• ABOUT THIS EXERCISE
Reprint the whole of the data exactly.

• DATASET EXCERPT
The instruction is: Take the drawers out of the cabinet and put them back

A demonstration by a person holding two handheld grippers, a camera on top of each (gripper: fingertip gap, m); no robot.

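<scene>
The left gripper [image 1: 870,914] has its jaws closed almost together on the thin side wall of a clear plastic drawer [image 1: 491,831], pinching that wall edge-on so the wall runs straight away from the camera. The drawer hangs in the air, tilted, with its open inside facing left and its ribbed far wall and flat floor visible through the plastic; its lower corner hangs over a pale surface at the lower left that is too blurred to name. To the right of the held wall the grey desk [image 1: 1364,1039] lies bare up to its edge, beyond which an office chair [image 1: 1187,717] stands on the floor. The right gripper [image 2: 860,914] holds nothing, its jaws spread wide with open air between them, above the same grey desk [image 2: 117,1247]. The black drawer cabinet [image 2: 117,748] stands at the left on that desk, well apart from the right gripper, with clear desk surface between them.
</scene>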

• RESULT
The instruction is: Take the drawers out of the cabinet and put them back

A demonstration by a person holding two handheld grippers, a camera on top of each (gripper: fingertip gap, m); no robot.

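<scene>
The left gripper [image 1: 870,914] has its jaws closed almost together on the thin side wall of a clear plastic drawer [image 1: 491,831], pinching that wall edge-on so the wall runs straight away from the camera. The drawer hangs in the air, tilted, with its open inside facing left and its ribbed far wall and flat floor visible through the plastic; its lower corner hangs over a pale surface at the lower left that is too blurred to name. To the right of the held wall the grey desk [image 1: 1364,1039] lies bare up to its edge, beyond which an office chair [image 1: 1187,717] stands on the floor. The right gripper [image 2: 860,914] holds nothing, its jaws spread wide with open air between them, above the same grey desk [image 2: 117,1247]. The black drawer cabinet [image 2: 117,748] stands at the left on that desk, well apart from the right gripper, with clear desk surface between them.
</scene>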

No further answer is needed.